Я бы рассказала о переливающемся всеми цветами радуги шраме в форме полумесяца под правой коленкой, оставленном столь же переливчатым осколком ракушки, валявшейся на пляже Файер-Айленда в то лето, когда мне было восемь лет. Я бы поведала, как опустилась на колени в песок, не чувствуя, что в мою нежную детскую кость вонзаются острые края. Я встала, и ярко-алая кровь струей брызнула на белый песок. Или вот шесть бледных шовчиков на левой ладони — их оставил огромный кухонный нож, которым я лет в пятнадцать резала хлеб для сандвичей, чувствуя себя ужасно несчастной в роли официантки и кухонной прислуги в летнем лагере «Моррихилл» и мечтая попасть в изолятор, где можно спокойно устроиться с Диккенсом и почувствовать себя полным сиротой — вместе с Пипом и Оливером Твистом. Двенадцать сандвичей с желе и ореховой пастой так и остались в виде заготовки, потому что я неожиданно порезала руку: я зачем-то повернула нож лезвием к потолку и вместо белой пористой мякоти хлеба разрезала собственную белую плоть. На попе у меня можно нащупать странное уплотнение, след давнишнего синяка, возникшего сразу же, как только я на всем скаку загремела с норовистой лошади, словно нарочно подсунутой мне в клубе верховой езды. Мне еще повезло, что все ограничилось болью ушиба и я не лишилась ног. Слава Богу, что я приземлилась не на спину и мой ангел-хранитель спас меня от паралича, но я оказалась в военном госпитале и там, в середине 1966-го, мне открылась вся правда о неизвестной вьетнамской войне: за три недели, проведенные в госпитале, я вдоволь насмотрелась на обожженных напалмом вьетнамских детей и калек с по-детски невинными лицами.

Потом я бы вернулась на тридцать с лишним лет назад и рассказала о крохотной дырочке у меня на шее — она возникла еще в материнской утробе, но сохраняется до сих пор неприятным напоминанием о каких-то загадочных внутриутробных событиях. О шве, красующемся у меня над левым глазом с тех пор, как меня ударила током собственная пишущая машинка, столь же неотъемлемый атрибут творчества, как спорадические приступы отчаяния, в один из которых и случился этот эпизод. Историю едва заметного утолщения на левой голени я приберегу напоследок. Оно осталось после перелома, полученного в 1967-м на обледенелых склонах Цюрса. В то время Беннет был настолько увлечен Пенни, что ему была противна сама идея провести отпуск со мной. В отместку за неизвестно какие прегрешения он вынудил меня встать на лыжи тогда, когда склоны гор покрылись плотной коркой льда и были для меня почти непреодолимы.

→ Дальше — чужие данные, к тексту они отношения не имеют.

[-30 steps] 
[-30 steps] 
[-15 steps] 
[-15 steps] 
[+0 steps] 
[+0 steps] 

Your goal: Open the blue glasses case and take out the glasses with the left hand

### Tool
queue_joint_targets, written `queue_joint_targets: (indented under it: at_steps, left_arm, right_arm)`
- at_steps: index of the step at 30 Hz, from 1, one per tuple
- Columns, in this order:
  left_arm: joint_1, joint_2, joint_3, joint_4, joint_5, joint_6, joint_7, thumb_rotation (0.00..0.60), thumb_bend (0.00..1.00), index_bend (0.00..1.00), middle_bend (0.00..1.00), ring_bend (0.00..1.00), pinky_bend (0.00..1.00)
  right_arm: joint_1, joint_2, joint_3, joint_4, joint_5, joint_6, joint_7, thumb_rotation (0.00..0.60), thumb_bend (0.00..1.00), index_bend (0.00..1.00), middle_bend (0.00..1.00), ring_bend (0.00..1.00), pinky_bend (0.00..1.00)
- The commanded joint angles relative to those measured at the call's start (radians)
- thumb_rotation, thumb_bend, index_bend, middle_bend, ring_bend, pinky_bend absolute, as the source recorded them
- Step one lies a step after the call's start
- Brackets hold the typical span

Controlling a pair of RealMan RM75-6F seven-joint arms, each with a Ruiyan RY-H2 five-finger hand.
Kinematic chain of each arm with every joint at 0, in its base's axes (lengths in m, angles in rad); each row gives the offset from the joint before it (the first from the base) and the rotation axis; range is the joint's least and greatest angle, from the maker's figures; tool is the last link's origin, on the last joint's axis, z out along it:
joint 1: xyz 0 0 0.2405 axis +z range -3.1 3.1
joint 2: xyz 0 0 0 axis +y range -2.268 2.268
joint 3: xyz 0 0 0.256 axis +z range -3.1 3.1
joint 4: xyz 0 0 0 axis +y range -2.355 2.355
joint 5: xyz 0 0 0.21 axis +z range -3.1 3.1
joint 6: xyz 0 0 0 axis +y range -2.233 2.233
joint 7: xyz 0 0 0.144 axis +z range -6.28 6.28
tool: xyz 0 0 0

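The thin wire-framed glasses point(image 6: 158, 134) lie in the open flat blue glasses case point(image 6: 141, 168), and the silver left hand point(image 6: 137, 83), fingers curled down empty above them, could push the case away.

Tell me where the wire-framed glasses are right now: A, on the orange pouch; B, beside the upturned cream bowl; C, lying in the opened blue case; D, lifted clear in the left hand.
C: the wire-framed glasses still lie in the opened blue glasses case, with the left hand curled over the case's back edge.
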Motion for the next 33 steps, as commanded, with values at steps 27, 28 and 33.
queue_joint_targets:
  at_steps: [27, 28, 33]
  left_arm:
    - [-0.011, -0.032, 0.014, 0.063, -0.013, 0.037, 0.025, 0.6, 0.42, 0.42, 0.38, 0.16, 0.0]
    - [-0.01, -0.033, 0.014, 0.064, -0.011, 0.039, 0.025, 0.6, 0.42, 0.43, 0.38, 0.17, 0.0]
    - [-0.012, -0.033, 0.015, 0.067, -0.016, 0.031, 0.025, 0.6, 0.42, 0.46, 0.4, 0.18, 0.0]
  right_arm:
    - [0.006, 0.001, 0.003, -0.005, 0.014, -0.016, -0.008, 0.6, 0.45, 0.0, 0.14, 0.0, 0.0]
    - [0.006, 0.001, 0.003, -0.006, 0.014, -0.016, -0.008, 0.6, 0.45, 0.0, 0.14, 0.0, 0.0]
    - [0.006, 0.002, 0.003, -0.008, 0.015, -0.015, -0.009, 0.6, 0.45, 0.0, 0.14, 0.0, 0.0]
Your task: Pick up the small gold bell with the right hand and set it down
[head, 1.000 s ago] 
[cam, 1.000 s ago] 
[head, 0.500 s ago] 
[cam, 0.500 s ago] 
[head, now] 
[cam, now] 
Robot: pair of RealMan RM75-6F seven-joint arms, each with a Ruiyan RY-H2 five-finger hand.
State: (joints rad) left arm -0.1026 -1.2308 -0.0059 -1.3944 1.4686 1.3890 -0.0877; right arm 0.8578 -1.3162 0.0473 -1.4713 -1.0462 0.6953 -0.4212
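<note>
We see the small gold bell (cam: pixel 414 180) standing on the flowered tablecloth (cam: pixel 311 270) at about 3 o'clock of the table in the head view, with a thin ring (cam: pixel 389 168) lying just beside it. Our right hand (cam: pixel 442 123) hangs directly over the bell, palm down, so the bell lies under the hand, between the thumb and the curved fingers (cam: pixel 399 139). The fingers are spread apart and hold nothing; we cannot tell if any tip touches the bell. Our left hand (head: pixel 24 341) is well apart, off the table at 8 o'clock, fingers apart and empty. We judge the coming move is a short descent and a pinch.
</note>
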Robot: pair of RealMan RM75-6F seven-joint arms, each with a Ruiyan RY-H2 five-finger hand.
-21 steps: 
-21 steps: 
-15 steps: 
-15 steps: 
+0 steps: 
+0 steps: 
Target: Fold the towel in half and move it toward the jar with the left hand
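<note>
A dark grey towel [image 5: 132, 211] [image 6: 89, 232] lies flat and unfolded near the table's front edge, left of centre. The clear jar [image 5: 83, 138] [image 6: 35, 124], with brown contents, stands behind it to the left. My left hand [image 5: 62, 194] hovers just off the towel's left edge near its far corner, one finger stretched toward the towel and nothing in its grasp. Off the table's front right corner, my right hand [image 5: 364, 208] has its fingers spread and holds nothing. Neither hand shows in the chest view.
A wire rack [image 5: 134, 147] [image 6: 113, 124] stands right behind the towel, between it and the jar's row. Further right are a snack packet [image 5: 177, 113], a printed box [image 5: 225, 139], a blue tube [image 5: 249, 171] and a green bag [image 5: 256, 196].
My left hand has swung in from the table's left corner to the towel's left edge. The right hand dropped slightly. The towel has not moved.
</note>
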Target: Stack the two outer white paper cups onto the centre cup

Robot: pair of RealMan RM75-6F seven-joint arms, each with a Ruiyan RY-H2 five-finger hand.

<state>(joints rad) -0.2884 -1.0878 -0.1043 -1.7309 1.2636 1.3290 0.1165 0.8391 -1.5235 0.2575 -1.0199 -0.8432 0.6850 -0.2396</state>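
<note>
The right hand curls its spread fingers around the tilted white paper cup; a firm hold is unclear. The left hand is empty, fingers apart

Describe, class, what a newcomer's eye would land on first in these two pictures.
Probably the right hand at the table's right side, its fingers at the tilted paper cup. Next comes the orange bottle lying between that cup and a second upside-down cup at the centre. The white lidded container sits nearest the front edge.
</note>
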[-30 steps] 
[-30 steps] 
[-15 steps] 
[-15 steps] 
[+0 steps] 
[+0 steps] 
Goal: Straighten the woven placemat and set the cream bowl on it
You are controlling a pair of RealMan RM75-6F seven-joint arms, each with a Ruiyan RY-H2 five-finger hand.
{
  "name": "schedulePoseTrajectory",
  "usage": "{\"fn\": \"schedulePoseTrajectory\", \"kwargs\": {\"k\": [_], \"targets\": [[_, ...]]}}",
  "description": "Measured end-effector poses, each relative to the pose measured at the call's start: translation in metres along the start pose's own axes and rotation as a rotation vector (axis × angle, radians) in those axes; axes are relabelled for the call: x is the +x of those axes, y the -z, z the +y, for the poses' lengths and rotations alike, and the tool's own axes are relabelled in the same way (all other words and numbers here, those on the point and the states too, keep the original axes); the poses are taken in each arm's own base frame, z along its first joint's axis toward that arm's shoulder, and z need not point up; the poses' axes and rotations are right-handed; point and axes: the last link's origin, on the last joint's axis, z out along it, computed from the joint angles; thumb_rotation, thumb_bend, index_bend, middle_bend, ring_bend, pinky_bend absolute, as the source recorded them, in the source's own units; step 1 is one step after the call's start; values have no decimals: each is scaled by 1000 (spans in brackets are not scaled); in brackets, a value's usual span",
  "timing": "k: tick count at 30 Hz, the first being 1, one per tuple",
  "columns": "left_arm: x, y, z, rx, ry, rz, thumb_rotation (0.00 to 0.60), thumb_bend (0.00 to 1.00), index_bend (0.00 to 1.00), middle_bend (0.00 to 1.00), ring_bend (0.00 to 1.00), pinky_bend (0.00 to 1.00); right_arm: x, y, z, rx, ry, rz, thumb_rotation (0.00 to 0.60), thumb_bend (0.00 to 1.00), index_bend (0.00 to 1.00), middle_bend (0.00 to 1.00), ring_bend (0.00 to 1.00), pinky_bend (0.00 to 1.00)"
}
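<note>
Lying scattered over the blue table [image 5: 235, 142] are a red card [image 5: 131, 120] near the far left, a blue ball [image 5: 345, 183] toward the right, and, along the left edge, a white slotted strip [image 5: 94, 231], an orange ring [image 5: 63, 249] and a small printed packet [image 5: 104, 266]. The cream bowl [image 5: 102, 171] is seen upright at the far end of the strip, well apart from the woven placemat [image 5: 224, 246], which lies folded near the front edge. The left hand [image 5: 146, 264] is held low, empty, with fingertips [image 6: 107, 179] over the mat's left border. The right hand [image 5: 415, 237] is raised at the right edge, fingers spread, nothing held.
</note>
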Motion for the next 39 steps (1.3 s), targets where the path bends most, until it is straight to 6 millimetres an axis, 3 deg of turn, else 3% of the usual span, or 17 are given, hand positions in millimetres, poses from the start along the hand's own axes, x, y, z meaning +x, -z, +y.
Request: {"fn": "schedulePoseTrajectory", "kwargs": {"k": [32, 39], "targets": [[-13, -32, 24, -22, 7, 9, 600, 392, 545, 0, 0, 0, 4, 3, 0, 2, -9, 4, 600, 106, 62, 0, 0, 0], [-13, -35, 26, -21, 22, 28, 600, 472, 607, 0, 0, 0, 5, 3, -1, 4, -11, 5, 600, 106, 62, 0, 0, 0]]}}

Да, я могла бы поведать историю нашей с Беннетом жизни, вспоминая одни лишь неприятные моменты, которые нам довелось вместе пережить. И, что самое интересное, я всегда оказывалась в роли жертвы. А он, человек, который вечно чувствовал себя страдальцем и считал, что любое хамство с его стороны оправдано свыше, злился на меня за то, что мне не везет. Но этот эпизод переполнил чашу терпения, он один стоил всех остальных.